Dans son dernier roman graphique, Étienne Davodeau marche et dessine pour comprendre ce que l’être humain lègue à ses descendants dans les sols et les sous-sols de France, des peintures préhistoriques aux déchets radioactifs. La paysagiste Malou Allagnat nous livre son point de vue sur cette (dé)marche d’enquête engagée et sensible.

Recensé : Étienne Davodeau, Le Droit du sol. Journal d’un vertige, Paris, Futuropolis, 2021, 216 p.

Dans ce reportage raconté en bande dessinée, Étienne Davodeau questionne les héritages que les populations humaines laissent derrière leur passage. Il met en parallèle deux de ces héritages : les dessins préhistoriques et les déchets radioactifs. L’auteur décide de relier par la marche la grotte préhistorique de Pech Merle, depuis Cabrerets, dans le Lot, au site de Bure, dans la Meuse, lieu prévu d’enfouissement de déchets nucléaires, nommé Cigéo.
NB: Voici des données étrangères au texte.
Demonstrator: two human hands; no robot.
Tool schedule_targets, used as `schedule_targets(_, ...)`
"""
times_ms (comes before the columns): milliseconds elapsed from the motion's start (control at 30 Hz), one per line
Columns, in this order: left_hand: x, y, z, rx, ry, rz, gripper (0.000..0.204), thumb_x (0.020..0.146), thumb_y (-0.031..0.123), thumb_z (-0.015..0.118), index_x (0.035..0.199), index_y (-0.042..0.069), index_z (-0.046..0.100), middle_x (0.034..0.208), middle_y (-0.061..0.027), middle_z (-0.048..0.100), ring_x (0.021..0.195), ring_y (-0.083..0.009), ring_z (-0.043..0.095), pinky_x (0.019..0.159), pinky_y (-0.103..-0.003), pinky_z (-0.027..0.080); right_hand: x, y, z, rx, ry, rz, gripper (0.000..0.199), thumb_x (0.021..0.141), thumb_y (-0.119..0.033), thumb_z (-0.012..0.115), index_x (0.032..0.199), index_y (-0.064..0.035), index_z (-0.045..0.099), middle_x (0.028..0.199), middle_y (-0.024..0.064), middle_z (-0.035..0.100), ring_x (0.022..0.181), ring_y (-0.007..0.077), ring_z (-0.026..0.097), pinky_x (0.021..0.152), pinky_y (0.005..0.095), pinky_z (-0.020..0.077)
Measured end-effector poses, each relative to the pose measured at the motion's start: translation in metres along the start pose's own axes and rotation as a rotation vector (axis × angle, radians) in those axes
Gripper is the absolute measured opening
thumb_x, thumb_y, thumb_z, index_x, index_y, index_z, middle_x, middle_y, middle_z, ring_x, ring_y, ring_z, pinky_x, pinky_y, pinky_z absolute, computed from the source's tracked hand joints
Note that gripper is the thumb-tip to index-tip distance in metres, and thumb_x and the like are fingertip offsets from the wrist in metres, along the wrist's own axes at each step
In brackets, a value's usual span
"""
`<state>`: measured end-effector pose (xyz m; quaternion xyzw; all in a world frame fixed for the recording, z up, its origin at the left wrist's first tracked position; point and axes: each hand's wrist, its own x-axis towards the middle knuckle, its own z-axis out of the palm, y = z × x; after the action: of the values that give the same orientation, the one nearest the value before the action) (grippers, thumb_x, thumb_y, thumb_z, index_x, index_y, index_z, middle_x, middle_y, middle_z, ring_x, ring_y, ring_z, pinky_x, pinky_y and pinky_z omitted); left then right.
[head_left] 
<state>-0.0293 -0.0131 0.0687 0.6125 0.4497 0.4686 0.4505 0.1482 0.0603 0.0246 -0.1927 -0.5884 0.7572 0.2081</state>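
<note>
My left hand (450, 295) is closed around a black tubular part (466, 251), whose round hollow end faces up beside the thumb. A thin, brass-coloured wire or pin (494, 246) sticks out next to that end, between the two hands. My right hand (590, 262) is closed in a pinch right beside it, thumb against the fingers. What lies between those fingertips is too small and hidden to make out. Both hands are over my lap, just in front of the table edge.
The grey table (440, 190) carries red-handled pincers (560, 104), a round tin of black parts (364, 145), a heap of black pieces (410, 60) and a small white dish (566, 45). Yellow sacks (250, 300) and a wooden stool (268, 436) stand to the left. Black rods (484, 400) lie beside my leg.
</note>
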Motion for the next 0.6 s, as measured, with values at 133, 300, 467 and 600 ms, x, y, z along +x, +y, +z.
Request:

En guise de préface, l’ouvrage commence par une page blanche avec en son centre la France, représentée par une simple frontière au trait noir, et deux symboles, celui d’un mammouth et celui de la radioactivité (figure 1). Cette carte synthétique résume l’objectif de ce roman graphique : lier ces deux traces et un temps très long. C’est en immergeant le lecteur sur les sentiers de grande randonnée, comme il a pu les parcourir, que l’auteur questionne les héritages que les « strates humaines » (p. 19) lèguent au sol, au sous-sol et donc au territoire et aux populations futures. Ces patrimoines associent un « croquis évident, libre et précis » (p. 20) de mammouth préhistorique dans la grotte de Pech Merle et la sophistication des déchets radioactifs du projet d’enfouissement nucléaire de Bure. L’ouvrage décrit plusieurs facettes de cette randonnée qui relève à la fois d’une forme d’engagement, d’une démarche d’enquête et d’une expérience sensible.

Figure 1

Étienne Davodeau, Le Droit du sol, p. 1 (détail).
©️ Futuropolis, 2021.

Les pieds au sol, un engagement

Ce roman graphique sous forme de reportage raconte une expérience menée par l’auteur lui-même. Étienne Davodeau, dessinateur et scénariste de bande dessinée, en est le personnage principal et écrit à la première personne. Cet objet éditorial raconte une démarche artistique et politique qui peut paraître conceptuelle, voire abstraite : marcher pour questionner les traces laissées par les sapiens sur Terre. Cependant, dès les premières pages et dans l’ensemble de l’ouvrage, l’auteur veille à guider le lecteur en exposant avec humilité et franchise chacun de ses partis pris. La démarche devient accessible et son engagement d’autant plus transparent. Les confidences du dessinateur nous plongent dans la fabrique de l’ouvrage : « ce que je veux vous raconter passe par une expérience sensible [...] mais je veux étayer tout cela par des témoignages extérieurs plus construits » (p. 28), ce qu’il fait à travers des entretiens auprès de différents spécialistes. Ce livre ne vise pas l’objectivité et l’auteur ne s’en cache pas, expliquant par exemple comment il a sélectionné les experts sollicités : « je [...] croise au large les bâtiments de l’Andra et d’EDF. Je n’irai pas interroger leurs chargés de communication. Leur donner la parole dans mes pages au nom d’un hypothétique souci d’équité ne ferait qu’entériner l’énorme déséquilibre des forces qui s’opposent ici. Ils ont l’argent, la justice et la police avec eux. Ça va bien » (p. 193).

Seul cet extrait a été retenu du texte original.